▸ Saved entries

________________

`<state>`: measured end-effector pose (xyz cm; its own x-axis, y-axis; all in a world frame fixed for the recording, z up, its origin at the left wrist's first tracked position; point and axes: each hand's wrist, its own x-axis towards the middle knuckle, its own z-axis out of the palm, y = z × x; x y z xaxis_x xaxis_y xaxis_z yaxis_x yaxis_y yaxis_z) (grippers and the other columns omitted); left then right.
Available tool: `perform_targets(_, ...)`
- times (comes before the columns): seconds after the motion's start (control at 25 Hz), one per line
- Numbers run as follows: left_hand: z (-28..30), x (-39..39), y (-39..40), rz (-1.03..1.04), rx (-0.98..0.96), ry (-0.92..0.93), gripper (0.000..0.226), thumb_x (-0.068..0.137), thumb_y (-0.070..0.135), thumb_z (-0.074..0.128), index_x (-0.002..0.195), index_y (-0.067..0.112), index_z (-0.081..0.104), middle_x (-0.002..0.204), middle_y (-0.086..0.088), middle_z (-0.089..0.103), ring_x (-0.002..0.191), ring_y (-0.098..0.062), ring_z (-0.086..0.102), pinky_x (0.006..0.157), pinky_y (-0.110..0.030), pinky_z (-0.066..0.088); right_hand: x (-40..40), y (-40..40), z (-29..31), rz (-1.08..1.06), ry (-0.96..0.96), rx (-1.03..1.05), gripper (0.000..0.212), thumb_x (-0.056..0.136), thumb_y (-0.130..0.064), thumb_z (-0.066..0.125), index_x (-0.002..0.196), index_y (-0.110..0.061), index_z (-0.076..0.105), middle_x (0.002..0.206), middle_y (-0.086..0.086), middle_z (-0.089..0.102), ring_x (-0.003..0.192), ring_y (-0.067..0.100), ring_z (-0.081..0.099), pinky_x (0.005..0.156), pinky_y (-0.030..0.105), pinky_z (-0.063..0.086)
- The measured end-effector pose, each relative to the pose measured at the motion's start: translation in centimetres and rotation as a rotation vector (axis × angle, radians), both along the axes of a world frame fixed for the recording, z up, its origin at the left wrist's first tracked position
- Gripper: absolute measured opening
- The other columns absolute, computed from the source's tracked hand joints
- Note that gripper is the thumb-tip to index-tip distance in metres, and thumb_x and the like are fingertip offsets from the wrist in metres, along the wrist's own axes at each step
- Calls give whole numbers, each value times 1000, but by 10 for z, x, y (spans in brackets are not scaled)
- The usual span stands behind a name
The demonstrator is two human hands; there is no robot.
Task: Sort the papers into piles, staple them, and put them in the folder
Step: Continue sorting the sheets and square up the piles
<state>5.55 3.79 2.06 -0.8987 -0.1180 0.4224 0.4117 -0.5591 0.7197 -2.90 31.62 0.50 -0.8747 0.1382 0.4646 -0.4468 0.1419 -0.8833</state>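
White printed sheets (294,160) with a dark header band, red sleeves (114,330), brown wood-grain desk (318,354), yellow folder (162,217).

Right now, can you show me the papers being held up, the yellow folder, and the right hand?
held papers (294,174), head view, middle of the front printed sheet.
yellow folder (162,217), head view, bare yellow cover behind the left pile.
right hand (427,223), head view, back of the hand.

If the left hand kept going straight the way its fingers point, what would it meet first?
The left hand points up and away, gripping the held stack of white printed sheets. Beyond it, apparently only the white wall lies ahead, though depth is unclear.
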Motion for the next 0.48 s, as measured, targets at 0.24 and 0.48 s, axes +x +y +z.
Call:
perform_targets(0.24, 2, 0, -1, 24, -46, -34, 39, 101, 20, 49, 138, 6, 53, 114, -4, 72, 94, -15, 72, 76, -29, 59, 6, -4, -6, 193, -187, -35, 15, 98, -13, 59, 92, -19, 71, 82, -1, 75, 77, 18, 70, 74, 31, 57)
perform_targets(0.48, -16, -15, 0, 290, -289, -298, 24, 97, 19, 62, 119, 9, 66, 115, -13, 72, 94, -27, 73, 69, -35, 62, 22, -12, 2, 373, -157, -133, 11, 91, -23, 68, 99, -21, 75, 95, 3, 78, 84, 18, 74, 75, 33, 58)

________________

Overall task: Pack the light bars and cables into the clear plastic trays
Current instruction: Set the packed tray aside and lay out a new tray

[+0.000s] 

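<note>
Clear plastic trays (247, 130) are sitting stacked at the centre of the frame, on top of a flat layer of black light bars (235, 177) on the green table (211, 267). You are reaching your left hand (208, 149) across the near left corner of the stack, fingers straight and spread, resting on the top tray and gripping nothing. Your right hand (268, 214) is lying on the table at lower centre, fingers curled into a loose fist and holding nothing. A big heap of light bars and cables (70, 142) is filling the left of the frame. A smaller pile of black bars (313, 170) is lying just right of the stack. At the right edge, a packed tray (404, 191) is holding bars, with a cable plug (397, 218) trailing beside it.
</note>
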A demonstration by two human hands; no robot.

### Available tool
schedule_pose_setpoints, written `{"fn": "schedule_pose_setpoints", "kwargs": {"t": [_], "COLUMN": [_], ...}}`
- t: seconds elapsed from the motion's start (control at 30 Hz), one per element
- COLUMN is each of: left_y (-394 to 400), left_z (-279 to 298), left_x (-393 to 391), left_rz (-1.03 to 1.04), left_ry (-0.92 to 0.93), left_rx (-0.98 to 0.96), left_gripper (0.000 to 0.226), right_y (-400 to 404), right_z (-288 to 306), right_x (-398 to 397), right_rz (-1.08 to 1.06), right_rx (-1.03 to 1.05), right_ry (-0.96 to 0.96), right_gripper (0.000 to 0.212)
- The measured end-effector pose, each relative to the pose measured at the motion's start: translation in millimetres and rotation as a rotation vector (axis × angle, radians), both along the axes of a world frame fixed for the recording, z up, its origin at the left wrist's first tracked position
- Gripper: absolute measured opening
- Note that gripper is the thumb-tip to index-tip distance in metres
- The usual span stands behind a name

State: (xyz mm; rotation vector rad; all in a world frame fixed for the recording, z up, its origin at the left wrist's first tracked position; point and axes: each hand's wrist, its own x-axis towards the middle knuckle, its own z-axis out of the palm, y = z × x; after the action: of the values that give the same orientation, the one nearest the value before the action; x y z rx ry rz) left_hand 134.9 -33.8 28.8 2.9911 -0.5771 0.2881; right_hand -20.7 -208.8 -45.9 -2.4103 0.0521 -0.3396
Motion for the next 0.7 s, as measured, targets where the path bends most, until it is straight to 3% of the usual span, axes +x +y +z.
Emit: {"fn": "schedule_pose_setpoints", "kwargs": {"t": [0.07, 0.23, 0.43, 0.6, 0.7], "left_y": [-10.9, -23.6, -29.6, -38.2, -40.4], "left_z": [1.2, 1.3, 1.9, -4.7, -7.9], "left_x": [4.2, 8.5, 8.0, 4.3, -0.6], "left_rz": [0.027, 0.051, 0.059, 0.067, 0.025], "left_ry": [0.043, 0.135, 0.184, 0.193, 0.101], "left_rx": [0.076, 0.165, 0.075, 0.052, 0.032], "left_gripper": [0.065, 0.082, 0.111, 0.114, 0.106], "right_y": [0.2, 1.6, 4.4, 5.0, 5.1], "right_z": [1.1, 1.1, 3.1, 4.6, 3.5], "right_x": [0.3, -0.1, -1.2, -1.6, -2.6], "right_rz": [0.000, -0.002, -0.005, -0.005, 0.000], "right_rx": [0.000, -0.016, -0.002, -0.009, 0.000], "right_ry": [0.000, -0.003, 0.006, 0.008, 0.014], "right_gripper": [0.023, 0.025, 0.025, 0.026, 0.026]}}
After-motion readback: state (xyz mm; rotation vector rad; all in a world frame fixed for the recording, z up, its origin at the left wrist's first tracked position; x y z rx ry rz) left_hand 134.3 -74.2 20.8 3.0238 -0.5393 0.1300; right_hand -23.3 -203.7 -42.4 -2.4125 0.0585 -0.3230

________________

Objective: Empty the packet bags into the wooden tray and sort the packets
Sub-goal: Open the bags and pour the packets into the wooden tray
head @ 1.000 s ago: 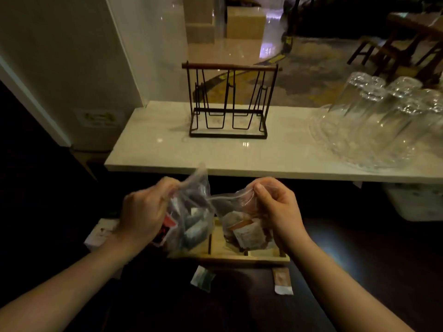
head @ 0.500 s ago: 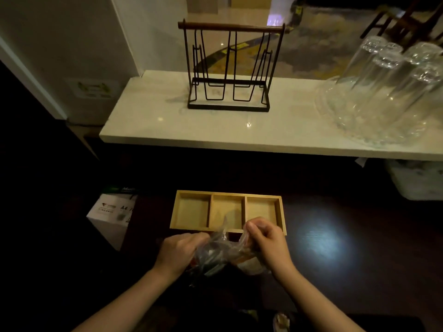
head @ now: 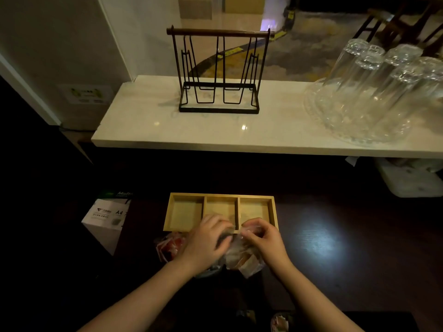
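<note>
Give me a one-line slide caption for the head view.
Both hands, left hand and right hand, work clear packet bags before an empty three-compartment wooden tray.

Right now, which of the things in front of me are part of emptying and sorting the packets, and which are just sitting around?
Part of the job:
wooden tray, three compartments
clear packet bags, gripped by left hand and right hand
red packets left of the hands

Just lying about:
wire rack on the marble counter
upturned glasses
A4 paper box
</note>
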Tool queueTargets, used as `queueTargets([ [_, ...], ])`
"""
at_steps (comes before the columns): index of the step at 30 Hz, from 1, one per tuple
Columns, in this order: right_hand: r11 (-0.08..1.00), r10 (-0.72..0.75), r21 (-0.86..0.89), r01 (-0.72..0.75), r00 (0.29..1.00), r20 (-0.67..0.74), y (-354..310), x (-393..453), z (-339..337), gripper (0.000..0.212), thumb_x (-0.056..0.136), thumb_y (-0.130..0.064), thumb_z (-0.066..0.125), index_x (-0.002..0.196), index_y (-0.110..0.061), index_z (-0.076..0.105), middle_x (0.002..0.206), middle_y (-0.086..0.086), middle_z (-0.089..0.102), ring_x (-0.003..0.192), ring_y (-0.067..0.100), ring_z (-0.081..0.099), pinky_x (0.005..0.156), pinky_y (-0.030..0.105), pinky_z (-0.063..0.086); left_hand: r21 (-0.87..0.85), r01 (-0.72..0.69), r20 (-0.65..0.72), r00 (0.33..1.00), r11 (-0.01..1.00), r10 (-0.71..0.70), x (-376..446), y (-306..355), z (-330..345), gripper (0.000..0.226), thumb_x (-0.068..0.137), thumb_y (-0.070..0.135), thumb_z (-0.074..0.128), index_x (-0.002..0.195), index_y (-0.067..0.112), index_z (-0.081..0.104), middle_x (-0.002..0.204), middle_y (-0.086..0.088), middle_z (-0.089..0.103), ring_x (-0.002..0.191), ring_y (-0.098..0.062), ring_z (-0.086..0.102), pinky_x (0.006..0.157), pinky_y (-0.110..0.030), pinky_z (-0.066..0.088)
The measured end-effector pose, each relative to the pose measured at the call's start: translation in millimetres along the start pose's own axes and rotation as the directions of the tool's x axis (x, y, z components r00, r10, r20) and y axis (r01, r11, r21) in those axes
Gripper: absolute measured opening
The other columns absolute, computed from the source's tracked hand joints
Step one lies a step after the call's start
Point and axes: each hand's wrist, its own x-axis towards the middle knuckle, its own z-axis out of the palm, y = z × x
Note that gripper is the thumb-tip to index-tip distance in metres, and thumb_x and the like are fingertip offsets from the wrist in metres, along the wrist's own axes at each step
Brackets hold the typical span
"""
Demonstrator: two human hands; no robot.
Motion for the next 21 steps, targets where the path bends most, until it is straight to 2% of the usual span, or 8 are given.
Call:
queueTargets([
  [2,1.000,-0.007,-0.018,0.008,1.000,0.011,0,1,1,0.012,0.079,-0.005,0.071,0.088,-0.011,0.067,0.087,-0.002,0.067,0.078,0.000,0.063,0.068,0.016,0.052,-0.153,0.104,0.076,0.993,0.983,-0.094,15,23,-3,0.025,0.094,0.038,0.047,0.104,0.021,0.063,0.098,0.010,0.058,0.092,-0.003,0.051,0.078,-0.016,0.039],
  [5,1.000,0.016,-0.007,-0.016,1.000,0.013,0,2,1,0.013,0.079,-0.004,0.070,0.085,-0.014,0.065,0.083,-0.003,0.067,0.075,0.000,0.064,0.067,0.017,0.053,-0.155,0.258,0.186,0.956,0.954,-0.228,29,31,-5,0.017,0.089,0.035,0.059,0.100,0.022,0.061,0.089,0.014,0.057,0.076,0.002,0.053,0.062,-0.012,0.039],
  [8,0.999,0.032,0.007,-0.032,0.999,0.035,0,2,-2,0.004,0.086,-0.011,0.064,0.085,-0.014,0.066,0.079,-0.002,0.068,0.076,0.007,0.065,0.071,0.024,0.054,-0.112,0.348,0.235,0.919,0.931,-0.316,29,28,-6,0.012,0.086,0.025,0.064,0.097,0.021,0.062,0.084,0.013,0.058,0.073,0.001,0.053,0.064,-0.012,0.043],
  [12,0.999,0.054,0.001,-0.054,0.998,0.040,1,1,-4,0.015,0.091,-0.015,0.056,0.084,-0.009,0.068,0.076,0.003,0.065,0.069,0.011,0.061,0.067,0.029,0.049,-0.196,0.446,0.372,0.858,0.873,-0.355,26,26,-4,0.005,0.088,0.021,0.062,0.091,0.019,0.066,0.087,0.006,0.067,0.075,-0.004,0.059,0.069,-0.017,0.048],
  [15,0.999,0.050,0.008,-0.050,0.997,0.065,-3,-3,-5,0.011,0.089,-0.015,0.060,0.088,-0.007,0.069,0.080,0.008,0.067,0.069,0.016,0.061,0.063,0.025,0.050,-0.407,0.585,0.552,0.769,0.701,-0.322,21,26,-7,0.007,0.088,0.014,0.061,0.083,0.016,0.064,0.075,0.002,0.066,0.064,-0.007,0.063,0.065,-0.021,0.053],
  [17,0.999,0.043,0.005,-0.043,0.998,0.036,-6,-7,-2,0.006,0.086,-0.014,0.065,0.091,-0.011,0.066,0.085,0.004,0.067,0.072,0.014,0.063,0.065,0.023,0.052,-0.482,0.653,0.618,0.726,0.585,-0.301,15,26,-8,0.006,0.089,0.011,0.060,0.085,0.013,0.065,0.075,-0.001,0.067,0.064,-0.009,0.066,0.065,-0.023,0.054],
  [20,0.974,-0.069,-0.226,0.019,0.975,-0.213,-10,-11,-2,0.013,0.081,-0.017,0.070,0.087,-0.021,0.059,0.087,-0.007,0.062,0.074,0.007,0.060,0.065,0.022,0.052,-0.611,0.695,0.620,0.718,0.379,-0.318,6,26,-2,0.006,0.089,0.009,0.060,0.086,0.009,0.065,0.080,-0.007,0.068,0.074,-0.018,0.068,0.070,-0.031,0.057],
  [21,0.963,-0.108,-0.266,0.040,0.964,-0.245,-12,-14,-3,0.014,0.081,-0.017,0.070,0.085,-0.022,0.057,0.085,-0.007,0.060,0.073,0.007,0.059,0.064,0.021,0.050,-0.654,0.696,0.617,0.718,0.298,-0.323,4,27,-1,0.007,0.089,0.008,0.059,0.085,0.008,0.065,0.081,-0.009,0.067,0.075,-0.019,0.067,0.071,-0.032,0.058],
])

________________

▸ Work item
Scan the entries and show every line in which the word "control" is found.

▸ Result of the task
- times (comes before the columns): seconds after the motion's start (control at 25 Hz), one per line
- t: seconds elapsed from the motion's start (control at 30 Hz), one per element

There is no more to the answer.